In 2010, then-Secretary of Veterans Affairs Eric Shinseki reduced the burden of proof required to diagnose veterans with post traumatic stress. Supporters of the move said it helped streamline benefits to veterans in need. Detractors, including many vets, said it caused a huge glut of fakers looking for a payday.
Routh was diagnosed in 2011.
“If you go to a doctor and say I have anxiety, they’ll treat you for anxiety,” Walker continued. “If you’re a veteran and you go to the VA, they’ll say you have PTSD right off the bat. PTSD is one of the most over-diagnosed conditions in the veteran community and the VA hospital that Routh had gone to was one of the worst in the nation, but the VA does have a great public affairs office.”
Routh had a history of drug abuse, outbreaks of violence, and also scored very poorly on the ASVAB test — a test which the military uses to assess intelligence and predict future success. He was called a troublemaker by a classmate for always looking to fight and reportedly refused to show respect for teachers.
In one example, while on deployment in Iraq, Routh snapped and beat another Marine — almost to death — for a harmless joke. Shortly after, Routh lost it again and attacked another Marine, Cpl. Ryker Pawloski, resulting in a traumatic brain injury. Pawloski woke up convulsing. This was all swept under the rug, Warfighter alleges, and Marine officials didn’t catch it.
“It really starts with the screening process. That’s where the Marines check you for everything. One thing they don’t do is psychological exams. That’s a big fail on their part. They really only do those if you have a history of drug or alcohol abuses —which he did but it wasn’t recorded. The Marines needed to fill quotas,” Racca stated.
Routh’s troubles didn’t end after he finished active duty.
Back in 2011, Routh checked into the Dallas Veterans Affairs Medical Center after obsessively complaining about a tapeworm. Doctors found nothing and failed to note it as a somatic hallucination, one of the biggest early indicators of schizophrenia. For Racca and Walker, the murders could have been avoided had anyone paid attention to all the indicators, which pointed not to PTSD, but rather to paranoid schizophrenia and possibly bipolar disorder.

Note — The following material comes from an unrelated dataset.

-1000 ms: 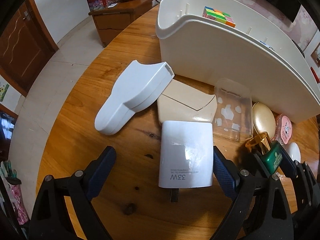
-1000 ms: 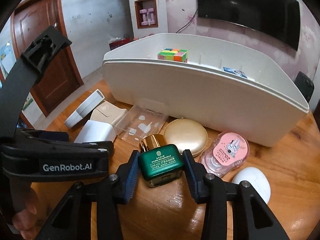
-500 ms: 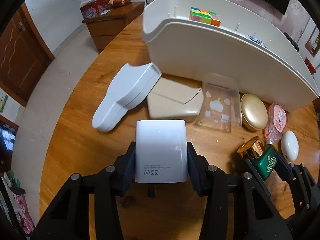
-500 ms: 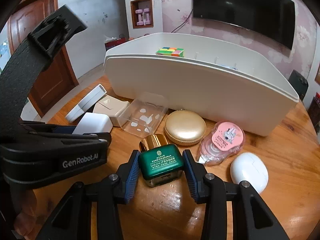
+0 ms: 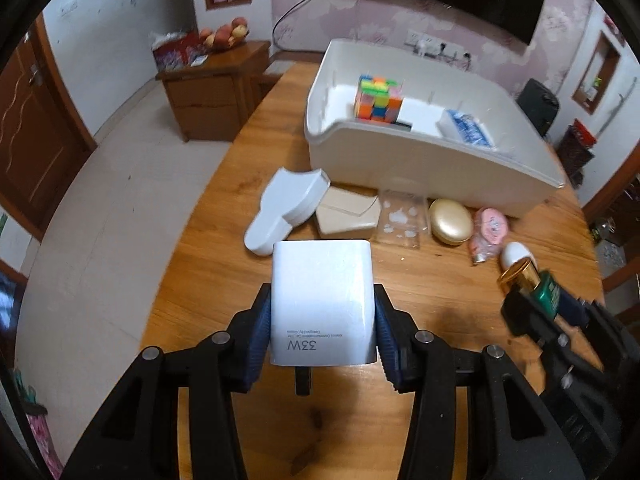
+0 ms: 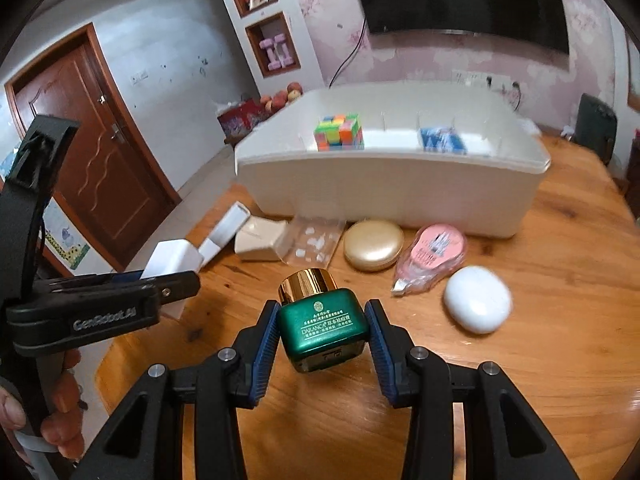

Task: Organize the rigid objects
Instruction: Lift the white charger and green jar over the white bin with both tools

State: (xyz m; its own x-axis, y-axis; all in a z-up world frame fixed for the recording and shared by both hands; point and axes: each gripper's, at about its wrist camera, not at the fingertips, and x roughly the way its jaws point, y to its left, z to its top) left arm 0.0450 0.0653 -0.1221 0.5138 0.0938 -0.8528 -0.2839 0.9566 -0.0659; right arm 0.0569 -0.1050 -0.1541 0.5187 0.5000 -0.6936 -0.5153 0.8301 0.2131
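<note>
white charger (image 5: pixel 323 300) marked 33w is pinched between the blue pads of the left gripper (image 5: pixel 322 330), lifted clear above the round wooden table (image 5: pixel 224 248), its prong end hanging out toward the camera. green jar (image 6: pixel 323 322) with the gold cap sits squeezed between the pads of the right gripper (image 6: pixel 322 338), also off the wood, cap tipped away from the camera. in the left view you can see that same jar off at the right side, near the table's near-right edge.

big white organizer bin (image 6: pixel 384 184) stands toward the far side of the table. inside it a colourful puzzle cube (image 6: pixel 340 131) sits in one compartment near the left end, and a blue-and-white packet (image 6: pixel 442 140) is a couple of dividers further right, kinda blurry so can't say what it is.

lined up along the bin's front wall, left to right: a white foot-shaped case (image 5: pixel 286 210), a beige box (image 5: pixel 347 213) touching it, a clear plastic box (image 5: pixel 402 218) just beside that, a gold oval compact (image 6: pixel 374 244), a pink correction tape (image 6: pixel 434 254), and a white oval case (image 6: pixel 477 299) a bit nearer the camera than the rest. all of them lie flat on the wood.

a person's hand (image 6: pixel 60 408) shows at the lower left of the right view, wrapped on the left gripper's handle.
</note>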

But Routh’s parents didn’t question the PTSD diagnosis. At the lake his family visited often, Routh’s father recounted something chilling his son said straight to his face.

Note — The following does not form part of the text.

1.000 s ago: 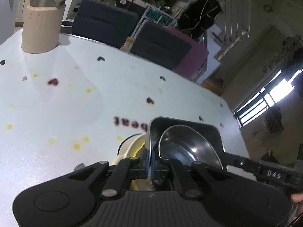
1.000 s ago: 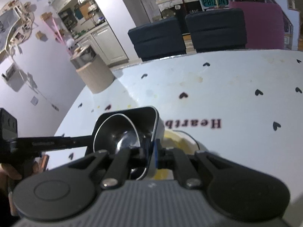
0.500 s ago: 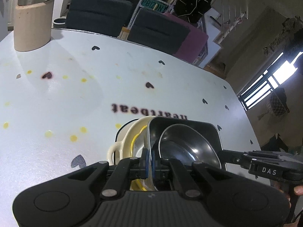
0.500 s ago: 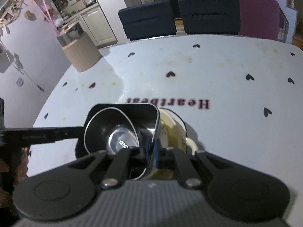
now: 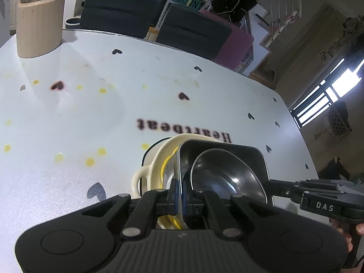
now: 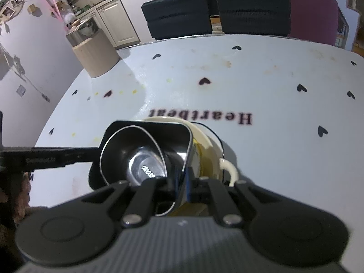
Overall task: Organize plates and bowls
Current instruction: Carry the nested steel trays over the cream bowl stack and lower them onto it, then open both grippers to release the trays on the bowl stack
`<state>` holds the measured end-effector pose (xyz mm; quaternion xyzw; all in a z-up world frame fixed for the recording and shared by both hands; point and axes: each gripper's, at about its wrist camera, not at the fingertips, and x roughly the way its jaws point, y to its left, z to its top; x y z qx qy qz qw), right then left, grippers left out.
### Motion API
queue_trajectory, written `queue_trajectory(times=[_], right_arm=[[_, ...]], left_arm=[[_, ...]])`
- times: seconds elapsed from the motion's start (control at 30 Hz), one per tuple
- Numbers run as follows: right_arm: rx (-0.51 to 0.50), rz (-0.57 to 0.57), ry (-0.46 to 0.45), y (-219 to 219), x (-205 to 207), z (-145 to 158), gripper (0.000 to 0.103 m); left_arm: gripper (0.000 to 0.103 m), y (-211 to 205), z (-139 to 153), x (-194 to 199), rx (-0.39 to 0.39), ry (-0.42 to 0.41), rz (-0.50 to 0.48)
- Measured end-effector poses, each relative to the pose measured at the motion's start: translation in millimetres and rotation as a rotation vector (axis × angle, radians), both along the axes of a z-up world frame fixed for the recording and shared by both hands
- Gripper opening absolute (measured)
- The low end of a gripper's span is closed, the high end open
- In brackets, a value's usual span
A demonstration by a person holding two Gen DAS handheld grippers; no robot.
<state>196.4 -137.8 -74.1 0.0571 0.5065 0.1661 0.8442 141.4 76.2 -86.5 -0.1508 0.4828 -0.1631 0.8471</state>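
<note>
- The left gripper (image 5: 179, 196) is pinching the near left rim of a square black tray (image 5: 227, 150), its blue pads (image 5: 174, 195) pressed on either side of the thin wall.
- The right gripper (image 6: 182, 186) is clamped the same way on the tray's (image 6: 147, 125) opposite rim, just ahead of its fingers.
- In the left wrist view, the right gripper's black body (image 5: 318, 195) reaches in from the right edge, with a fingertip of the person's hand (image 5: 359, 228) under it.
- A shiny metal bowl (image 5: 225, 177) sits inside the tray, right in front of both grippers.
- The tray sits tilted in a cream pot (image 5: 159, 159) with a loop handle (image 5: 137, 182) and a yellow inner edge; the pot stands on the white table (image 5: 68, 125).
- Beyond the grippers, upside-down lettering (image 6: 200, 117) and small dark hearts mark the tabletop.
- Far ahead on the left, a beige canister (image 5: 39, 25) stands at the table's edge; dark chairs (image 6: 179, 13) are behind it.
</note>
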Motion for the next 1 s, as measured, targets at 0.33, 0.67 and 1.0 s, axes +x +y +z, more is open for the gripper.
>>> queue_trajectory(times=[0.33, 0.67, 1.0], right_arm=[[-0.013, -0.008, 0.011, 5.3, 3.7, -2.9, 0.008], [-0.018, -0.027, 0.023, 8.3, 7.4, -7.4, 0.008], [-0.012, -0.031, 0.03, 6.6, 8.7, -9.3, 0.009]], left_arm=[[0.003, 0.2, -2.2, 2.3, -0.006, 0.007, 0.0], [0.005, -0.1, -5.8, 5.1, -0.007, 0.018, 0.0], [0.012, 1.1, -5.3, 5.0, 0.01, 0.02, -0.002]])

“It was all good but I don’t know, something triggered him and he was telling me he was Dracula, that he was a vampire and wanted to suck people’s blood,” Routh’s father stated. Routh’s condition continued to degenerate from 2011 onward, leading up to the shootings in February 2013. After the shootings, Routh told his sister that “people were sucking his soul.”

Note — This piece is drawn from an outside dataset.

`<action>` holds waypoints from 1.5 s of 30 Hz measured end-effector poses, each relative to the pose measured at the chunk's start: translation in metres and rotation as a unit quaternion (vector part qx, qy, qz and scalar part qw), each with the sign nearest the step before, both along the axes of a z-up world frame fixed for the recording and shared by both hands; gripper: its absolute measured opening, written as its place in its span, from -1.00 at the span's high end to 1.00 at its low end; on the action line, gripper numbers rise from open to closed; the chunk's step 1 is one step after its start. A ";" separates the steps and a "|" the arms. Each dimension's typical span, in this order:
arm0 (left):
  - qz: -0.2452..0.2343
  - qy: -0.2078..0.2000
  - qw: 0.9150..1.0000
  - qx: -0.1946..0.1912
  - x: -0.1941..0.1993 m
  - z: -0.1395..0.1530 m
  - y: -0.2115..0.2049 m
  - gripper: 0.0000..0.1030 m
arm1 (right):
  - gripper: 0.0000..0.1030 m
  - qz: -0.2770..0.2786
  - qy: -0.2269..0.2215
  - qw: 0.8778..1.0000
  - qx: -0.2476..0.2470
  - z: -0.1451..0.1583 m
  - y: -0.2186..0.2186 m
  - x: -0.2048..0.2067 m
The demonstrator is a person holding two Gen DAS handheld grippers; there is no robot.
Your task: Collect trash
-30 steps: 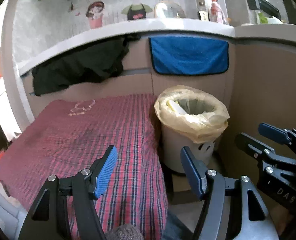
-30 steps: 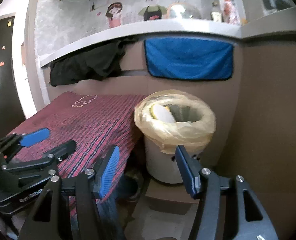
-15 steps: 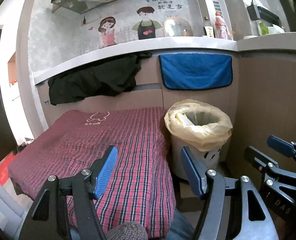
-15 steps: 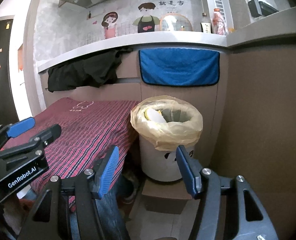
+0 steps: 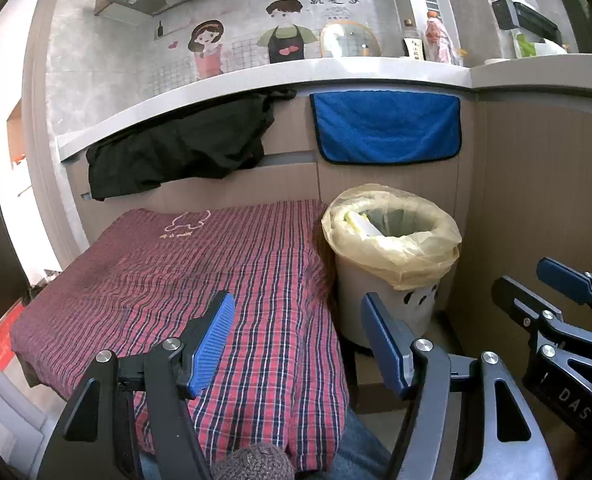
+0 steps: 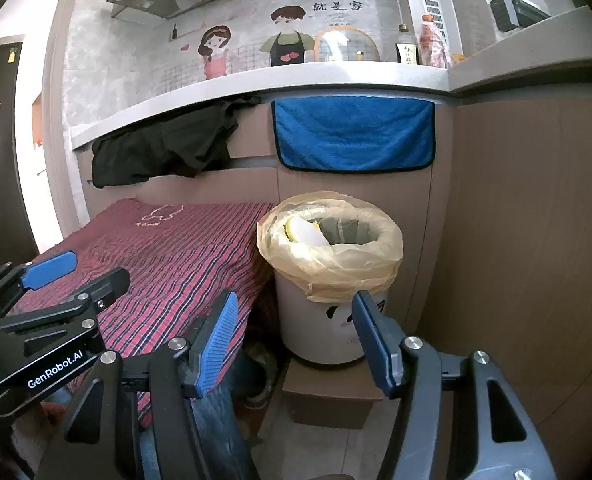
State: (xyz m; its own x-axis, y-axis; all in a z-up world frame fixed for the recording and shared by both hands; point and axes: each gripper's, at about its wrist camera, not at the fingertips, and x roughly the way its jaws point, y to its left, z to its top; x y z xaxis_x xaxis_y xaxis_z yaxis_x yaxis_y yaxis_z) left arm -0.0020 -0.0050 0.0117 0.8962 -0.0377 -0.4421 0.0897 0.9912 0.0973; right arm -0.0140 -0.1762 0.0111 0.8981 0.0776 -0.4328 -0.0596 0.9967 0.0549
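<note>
A white trash bin (image 5: 384, 300) lined with a yellowish bag (image 5: 400, 256) stands to the right of a table with a red plaid cloth (image 5: 199, 280). It also shows in the right wrist view (image 6: 320, 328). White and yellow trash (image 6: 306, 234) lies inside the bin. My left gripper (image 5: 298, 344) is open and empty, held back over the table's near right corner. My right gripper (image 6: 296, 340) is open and empty, held back in front of the bin. Each gripper shows at the edge of the other's view, the right (image 5: 536, 296) and the left (image 6: 75, 272).
A blue towel (image 5: 388, 128) and a black garment (image 5: 179, 152) hang from the counter ledge behind. A brown panel wall (image 6: 528, 240) stands right of the bin. The bin sits on a low brown box (image 6: 328, 400). Bottles (image 5: 436, 40) stand on the counter.
Both grippers have drawn back and up from the bin and table, so more of the wall and counter shows. Both stay open and empty.
</note>
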 end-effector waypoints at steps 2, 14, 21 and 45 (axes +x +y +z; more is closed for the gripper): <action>0.001 0.000 1.000 0.000 0.000 0.000 0.000 -0.28 | -0.10 0.000 0.000 1.000 0.001 0.000 0.000 -0.001; -0.001 -0.005 1.000 -0.004 0.000 0.000 0.002 -0.28 | -0.10 -0.002 -0.005 1.000 -0.002 0.001 0.002 -0.002; -0.003 -0.013 1.000 -0.006 -0.003 0.002 0.002 -0.28 | -0.10 -0.002 -0.010 1.000 -0.004 0.005 0.004 -0.006; -0.002 -0.017 1.000 -0.009 -0.005 0.005 0.002 -0.28 | -0.12 -0.002 -0.008 1.000 -0.005 0.005 0.007 -0.007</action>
State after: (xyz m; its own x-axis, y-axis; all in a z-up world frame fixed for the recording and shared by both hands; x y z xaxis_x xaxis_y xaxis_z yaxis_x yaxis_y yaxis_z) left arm -0.0067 -0.0027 0.0171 0.9105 -0.0479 -0.4107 0.0899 0.9925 0.0834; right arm -0.0211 -0.1694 0.0166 0.9055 0.0688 -0.4187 -0.0556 0.9975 0.0437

He repeated this statement to Ranger Danny Briley, telling him that “I got tons of people eating my soul.”
J. Warren St. John, the main attorney representing Routh, is arguing that his client is not guilty because of insanity. As Tim Moore, just one of Routh’s attorneys puts it, “he did not know what he was doing was wrong” due to psychosis.
Racca and Walker disagree completely. “His case, his actions speak louder than anything,” they told TheDCNF. “He fled. He didn’t sit in the back of the truck and say he didn’t know what happened. He stole a truck and went to his sister’s house. And after, he said that he was going to flee the authorities to Oklahoma. He made a clear, conscious decision.”
District Attorney Alan Nash stated that Routh even bragged to his sister about the killings.
The jury consists of 10 women and two men. Judge Jason Cashon has placed a gag order on the trial, meaning that anyone closely involved is barred from speaking to the media. The trial is expected to continue for two weeks under tight security, ending sometime during the week of the Academy Awards, where the film about Kyle, “American Sniper,” is nominated in six different categories, The Guardian reports.